LEHRER: What about the three lawyers? The layman would probably sit back and say, "Look, this is a big deal today," and you would expect to hear three great orators going at things in a very historic way in honor of the historic occasion. You mentioned Archibald Cox and the Solicitor General, who is Wade McCree, who spoke for the government, and then the San Francisco lawyer Reynold Colvin for Bakke. Did they rise to the occasion?
DENNISTON: Oh, I think they did. My own reaction, very subjective, was that each of them did very well, given what he had come to the Court to do. In other words, all of them were good lawyers arguing their cases for their clients. In essence, from the personality side, we had two orators and one really quite competent lawyer. Cox mostly orated, McCree did almost nothing but orate -- he had a very brief time, only fifteen minutes -- but Colvin argued his case as if he were arguing at a trial level court.

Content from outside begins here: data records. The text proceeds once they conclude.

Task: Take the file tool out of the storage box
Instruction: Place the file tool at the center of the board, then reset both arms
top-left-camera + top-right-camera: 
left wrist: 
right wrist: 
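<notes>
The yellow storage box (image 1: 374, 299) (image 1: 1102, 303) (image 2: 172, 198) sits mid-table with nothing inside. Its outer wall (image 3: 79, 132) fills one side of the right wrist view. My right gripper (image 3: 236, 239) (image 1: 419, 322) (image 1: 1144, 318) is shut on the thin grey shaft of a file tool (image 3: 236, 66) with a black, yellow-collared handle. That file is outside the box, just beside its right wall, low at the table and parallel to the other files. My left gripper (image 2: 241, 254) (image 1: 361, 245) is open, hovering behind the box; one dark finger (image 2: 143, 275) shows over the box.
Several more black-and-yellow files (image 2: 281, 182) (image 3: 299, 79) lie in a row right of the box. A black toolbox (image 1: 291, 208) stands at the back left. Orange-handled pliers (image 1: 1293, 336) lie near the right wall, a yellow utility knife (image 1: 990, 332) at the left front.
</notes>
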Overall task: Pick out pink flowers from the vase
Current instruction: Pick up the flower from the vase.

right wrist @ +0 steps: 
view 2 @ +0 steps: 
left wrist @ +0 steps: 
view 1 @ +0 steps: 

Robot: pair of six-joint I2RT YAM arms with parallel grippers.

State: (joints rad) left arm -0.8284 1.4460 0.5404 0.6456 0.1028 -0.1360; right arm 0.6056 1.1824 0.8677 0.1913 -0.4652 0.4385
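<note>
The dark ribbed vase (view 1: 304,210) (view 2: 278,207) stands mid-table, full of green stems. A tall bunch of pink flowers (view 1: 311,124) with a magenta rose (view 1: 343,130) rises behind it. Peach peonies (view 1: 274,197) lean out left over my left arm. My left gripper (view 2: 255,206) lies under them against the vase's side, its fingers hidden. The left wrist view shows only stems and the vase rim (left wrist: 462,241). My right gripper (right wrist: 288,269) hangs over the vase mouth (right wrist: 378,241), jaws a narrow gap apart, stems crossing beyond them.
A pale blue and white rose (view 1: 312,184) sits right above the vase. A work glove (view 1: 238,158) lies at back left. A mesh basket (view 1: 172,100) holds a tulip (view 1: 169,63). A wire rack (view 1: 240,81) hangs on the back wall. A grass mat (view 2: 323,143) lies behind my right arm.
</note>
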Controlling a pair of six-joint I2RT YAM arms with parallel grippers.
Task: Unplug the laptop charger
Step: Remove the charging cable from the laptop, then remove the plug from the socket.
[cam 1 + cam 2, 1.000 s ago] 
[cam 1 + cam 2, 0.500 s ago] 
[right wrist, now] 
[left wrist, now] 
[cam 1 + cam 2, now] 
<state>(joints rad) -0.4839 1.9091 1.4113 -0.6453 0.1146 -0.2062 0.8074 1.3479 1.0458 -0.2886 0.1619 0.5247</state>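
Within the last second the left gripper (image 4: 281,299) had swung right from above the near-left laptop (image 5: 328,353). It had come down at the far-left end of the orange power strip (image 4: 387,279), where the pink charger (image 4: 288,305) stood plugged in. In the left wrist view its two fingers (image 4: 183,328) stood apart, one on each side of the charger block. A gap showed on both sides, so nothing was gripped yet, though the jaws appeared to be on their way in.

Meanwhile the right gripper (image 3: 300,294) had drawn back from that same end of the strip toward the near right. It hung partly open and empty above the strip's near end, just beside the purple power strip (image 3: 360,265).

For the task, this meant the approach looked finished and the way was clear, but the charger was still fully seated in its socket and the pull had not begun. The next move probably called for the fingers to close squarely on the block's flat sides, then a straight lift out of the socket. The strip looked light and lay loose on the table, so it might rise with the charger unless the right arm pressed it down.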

He stuck to the facts, he argued "my client was discriminated against, and my client deserves to be treated properly."
LEHRER: Much like he was talking to a jury.
DENNISTON: Very much so; very much so.
LEHRER: All right, thank you, Lyle. Robin?
MacNEIL: One of the witnesses in that jammed courtroom scene today was there to watch the proceedings especially for us. He is Dick Howard, a University of Virginia Law Professor, a close student of this Supreme Court who`s currently writing a book about the Burger Court. Professor Howard, from the legal standpoint, were there any surprises in the arguments today?
A.E. DICK HOWARD: Robin, no, I think the arguments put to the Court tracked the briefs very closely. It`s characteristic of arguments in the Supreme Court that they rarely turn up extraordinary surprises on which a case might turn. I think the oral arguments give the Justices an opportunity to focus on those aspects of the record or the legal arguments about which they might have particular question; having read the briefs, having sifted the arguments, they may then decide they would like to pinpoint particular issues, and as a result you find that oral arguments tend therefore to shape and define the issue somewhat but rarely add very much to them.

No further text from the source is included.